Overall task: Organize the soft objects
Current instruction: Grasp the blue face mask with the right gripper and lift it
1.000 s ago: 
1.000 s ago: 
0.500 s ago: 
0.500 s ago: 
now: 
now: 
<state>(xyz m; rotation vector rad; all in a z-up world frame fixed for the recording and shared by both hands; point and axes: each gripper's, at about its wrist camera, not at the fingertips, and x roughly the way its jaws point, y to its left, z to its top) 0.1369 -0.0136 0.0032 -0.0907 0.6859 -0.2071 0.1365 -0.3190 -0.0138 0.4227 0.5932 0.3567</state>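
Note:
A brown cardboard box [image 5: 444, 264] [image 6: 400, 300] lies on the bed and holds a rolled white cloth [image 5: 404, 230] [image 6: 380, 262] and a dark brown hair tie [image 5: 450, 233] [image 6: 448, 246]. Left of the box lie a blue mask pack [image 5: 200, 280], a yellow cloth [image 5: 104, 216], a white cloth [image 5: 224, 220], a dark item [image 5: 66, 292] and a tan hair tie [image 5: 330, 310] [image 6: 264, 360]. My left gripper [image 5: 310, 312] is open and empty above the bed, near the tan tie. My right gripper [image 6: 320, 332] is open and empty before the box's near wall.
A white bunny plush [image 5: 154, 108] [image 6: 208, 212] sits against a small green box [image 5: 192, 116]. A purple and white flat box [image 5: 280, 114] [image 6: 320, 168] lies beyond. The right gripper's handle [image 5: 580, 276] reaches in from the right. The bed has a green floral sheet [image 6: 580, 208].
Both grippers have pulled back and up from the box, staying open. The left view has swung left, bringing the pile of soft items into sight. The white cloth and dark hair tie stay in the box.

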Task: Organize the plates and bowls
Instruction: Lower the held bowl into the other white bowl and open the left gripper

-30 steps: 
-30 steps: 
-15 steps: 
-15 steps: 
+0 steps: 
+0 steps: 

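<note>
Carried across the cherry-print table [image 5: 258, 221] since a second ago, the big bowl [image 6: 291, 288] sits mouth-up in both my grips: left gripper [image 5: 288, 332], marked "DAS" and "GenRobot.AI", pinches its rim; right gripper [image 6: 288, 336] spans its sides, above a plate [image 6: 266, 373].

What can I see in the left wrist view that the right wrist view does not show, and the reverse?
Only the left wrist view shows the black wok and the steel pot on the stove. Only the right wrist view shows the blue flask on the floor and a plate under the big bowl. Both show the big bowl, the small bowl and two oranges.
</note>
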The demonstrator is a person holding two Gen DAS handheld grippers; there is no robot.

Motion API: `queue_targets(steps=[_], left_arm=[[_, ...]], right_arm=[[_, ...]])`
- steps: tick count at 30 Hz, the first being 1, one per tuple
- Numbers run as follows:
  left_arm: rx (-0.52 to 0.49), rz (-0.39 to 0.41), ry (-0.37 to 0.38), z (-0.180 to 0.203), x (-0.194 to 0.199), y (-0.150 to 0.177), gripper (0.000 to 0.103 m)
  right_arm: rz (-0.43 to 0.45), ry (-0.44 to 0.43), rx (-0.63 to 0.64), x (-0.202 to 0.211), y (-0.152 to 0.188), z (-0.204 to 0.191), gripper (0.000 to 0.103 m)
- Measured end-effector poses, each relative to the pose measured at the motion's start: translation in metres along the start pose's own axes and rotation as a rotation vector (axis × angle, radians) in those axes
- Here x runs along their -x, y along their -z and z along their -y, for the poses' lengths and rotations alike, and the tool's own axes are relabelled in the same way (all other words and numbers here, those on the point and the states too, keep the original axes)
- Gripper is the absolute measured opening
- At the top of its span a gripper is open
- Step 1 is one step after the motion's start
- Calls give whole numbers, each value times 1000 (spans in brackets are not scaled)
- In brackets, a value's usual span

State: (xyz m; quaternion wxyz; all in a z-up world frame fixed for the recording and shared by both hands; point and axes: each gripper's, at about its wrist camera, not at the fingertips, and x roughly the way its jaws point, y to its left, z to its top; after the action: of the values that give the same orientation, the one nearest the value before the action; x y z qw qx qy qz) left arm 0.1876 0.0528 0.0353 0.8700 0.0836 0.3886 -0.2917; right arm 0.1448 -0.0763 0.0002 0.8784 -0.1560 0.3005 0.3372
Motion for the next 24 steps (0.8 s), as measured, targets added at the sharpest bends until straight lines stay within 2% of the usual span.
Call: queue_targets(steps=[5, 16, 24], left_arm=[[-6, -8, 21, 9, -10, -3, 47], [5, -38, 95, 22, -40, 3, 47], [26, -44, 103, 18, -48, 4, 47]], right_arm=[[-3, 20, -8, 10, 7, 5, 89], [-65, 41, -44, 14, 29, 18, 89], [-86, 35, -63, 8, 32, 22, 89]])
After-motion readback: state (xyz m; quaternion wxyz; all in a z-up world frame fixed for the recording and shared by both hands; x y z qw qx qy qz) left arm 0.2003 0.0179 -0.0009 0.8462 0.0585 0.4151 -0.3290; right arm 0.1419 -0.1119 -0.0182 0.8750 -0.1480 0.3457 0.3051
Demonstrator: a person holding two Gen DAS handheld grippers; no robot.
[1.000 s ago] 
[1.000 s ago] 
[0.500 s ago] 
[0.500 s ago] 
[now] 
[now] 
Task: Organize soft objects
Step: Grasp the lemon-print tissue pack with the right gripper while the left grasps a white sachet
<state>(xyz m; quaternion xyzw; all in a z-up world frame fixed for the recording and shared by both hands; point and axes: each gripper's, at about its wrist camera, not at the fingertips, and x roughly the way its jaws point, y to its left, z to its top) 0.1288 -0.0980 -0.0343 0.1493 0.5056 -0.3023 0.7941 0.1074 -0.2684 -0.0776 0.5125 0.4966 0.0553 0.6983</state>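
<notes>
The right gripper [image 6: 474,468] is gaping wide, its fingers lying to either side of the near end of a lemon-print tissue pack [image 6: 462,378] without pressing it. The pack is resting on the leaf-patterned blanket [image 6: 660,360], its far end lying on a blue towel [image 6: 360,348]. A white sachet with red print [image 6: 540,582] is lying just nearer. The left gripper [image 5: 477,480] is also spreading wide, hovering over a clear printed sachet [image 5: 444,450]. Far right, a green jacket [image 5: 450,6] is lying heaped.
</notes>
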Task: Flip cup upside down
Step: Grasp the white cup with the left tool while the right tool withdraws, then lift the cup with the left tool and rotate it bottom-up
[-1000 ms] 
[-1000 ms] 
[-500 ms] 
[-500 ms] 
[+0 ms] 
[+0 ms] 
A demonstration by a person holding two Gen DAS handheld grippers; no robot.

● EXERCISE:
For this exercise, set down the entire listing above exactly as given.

● SOLUTION:
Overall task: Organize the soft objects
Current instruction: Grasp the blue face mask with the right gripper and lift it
1.000 s ago: 
1.000 s ago: 
0.500 s ago: 
0.500 s ago: 
now: 
now: 
<state>(xyz m; rotation vector rad; all in a z-up world frame fixed for the recording and shared by both hands; point and axes: each gripper's, at about its wrist camera, not at the fingertips, and x roughly the way its jaws point, y to its left, z to its top) 0.1369 -0.0136 0.0032 -0.0907 0.6859 -0.2071 0.1365 -0.3190 -0.0138 0.4227 0.5932 0.3567</state>
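Note:
A brown cardboard box [image 5: 444, 264] [image 6: 400, 300] lies on the bed and holds a rolled white cloth [image 5: 404, 230] [image 6: 380, 262] and a dark brown hair tie [image 5: 450, 233] [image 6: 448, 246]. Left of the box lie a blue mask pack [image 5: 200, 280], a yellow cloth [image 5: 104, 216], a white cloth [image 5: 224, 220], a dark item [image 5: 66, 292] and a tan hair tie [image 5: 330, 310] [image 6: 264, 360]. My left gripper [image 5: 310, 312] is open and empty above the bed, near the tan tie. My right gripper [image 6: 320, 332] is open and empty before the box's near wall.
A white bunny plush [image 5: 154, 108] [image 6: 208, 212] sits against a small green box [image 5: 192, 116]. A purple and white flat box [image 5: 280, 114] [image 6: 320, 168] lies beyond. The right gripper's handle [image 5: 580, 276] reaches in from the right. The bed has a green floral sheet [image 6: 580, 208].
Both grippers have pulled back and up from the box, staying open. The left view has swung left, bringing the pile of soft items into sight. The white cloth and dark hair tie stay in the box.
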
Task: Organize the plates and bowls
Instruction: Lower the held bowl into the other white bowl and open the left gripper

-30 steps: 
-30 steps: 
-15 steps: 
-15 steps: 
+0 steps: 
+0 steps: 

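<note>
Carried across the cherry-print table [image 5: 258, 221] since a second ago, the big bowl [image 6: 291, 288] sits mouth-up in both my grips: left gripper [image 5: 288, 332], marked "DAS" and "GenRobot.AI", pinches its rim; right gripper [image 6: 288, 336] spans its sides, above a plate [image 6: 266, 373].

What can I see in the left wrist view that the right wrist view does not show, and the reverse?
Only the left wrist view shows the black wok and the steel pot on the stove. Only the right wrist view shows the blue flask on the floor and a plate under the big bowl. Both show the big bowl, the small bowl and two oranges.
</note>
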The demonstrator is a person holding two Gen DAS handheld grippers; there is no robot.

Motion API: `queue_targets(steps=[_], left_arm=[[_, ...]], right_arm=[[_, ...]])`
- steps: tick count at 30 Hz, the first being 1, one per tuple
- Numbers run as follows:
  left_arm: rx (-0.52 to 0.49), rz (-0.39 to 0.41), ry (-0.37 to 0.38), z (-0.180 to 0.203), x (-0.194 to 0.199), y (-0.150 to 0.177), gripper (0.000 to 0.103 m)
  right_arm: rz (-0.43 to 0.45), ry (-0.44 to 0.43), rx (-0.63 to 0.64), x (-0.202 to 0.211), y (-0.152 to 0.188), z (-0.204 to 0.191), gripper (0.000 to 0.103 m)
- Measured end-effector poses, each relative to the pose measured at the motion's start: translation in metres along the start pose's own axes and rotation as a rotation vector (axis × angle, radians) in those axes
- Here x runs along their -x, y along their -z and z along their -y, for the poses' lengths and rotations alike, and the tool's own axes are relabelled in the same way (all other words and numbers here, those on the point and the states too, keep the original axes)
- Gripper is the absolute measured opening
- At the top of its span a gripper is open
- Step 1 is one step after the motion's start
- Calls give whole numbers, each value times 1000 (spans in brackets are not scaled)
- In brackets, a value's usual span

State: (xyz m; quaternion wxyz; all in a z-up world frame fixed for the recording and shared by both hands; point and axes: each gripper's, at about its wrist camera, not at the fingertips, and x roughly the way its jaws point, y to its left, z to its top; after the action: of the values that give the same orientation, the one nearest the value before the action; x y z qw qx qy qz) left arm 0.1876 0.0528 0.0353 0.8700 0.0836 0.3886 -0.2917; right arm 0.1448 -0.0763 0.0002 0.8784 -0.1560 0.3005 0.3372
Motion for the next 24 steps (0.8 s), as measured, targets added at the sharpest bends until straight lines stay within 2% of the usual span.
Call: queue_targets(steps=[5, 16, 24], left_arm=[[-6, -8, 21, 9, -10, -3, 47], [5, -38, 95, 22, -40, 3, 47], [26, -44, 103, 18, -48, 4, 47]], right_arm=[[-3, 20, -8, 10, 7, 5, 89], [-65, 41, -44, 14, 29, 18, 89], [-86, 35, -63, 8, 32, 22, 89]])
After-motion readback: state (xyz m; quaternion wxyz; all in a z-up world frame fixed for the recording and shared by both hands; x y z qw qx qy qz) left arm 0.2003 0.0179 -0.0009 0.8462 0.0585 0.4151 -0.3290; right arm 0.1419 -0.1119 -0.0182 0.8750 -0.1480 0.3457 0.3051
Demonstrator: a person holding two Gen DAS handheld grippers; no robot.
[1.000 s ago] 
[1.000 s ago] 
[0.500 s ago] 
[0.500 s ago] 
[now] 
[now] 
Task: Organize soft objects
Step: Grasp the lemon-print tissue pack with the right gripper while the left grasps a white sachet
<state>(xyz m; quaternion xyzw; all in a z-up world frame fixed for the recording and shared by both hands; point and axes: each gripper's, at about its wrist camera, not at the fingertips, and x roughly the way its jaws point, y to its left, z to its top) 0.1288 -0.0980 -0.0343 0.1493 0.5056 -0.3023 0.7941 0.1074 -0.2684 -0.0776 0.5125 0.4966 0.0553 0.6983</state>
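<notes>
The right gripper [image 6: 474,468] is gaping wide, its fingers lying to either side of the near end of a lemon-print tissue pack [image 6: 462,378] without pressing it. The pack is resting on the leaf-patterned blanket [image 6: 660,360], its far end lying on a blue towel [image 6: 360,348]. A white sachet with red print [image 6: 540,582] is lying just nearer. The left gripper [image 5: 477,480] is also spreading wide, hovering over a clear printed sachet [image 5: 444,450]. Far right, a green jacket [image 5: 450,6] is lying heaped.
</notes>
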Task: Flip cup upside down
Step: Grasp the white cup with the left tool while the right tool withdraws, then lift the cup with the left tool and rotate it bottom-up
[-1000 ms] 
[-1000 ms] 
[-500 ms] 
[-500 ms] 
[+0 ms] 
[+0 ms] 
A demonstration by a person holding two Gen DAS handheld grippers; no robot.

With the answer given, the exercise is closed.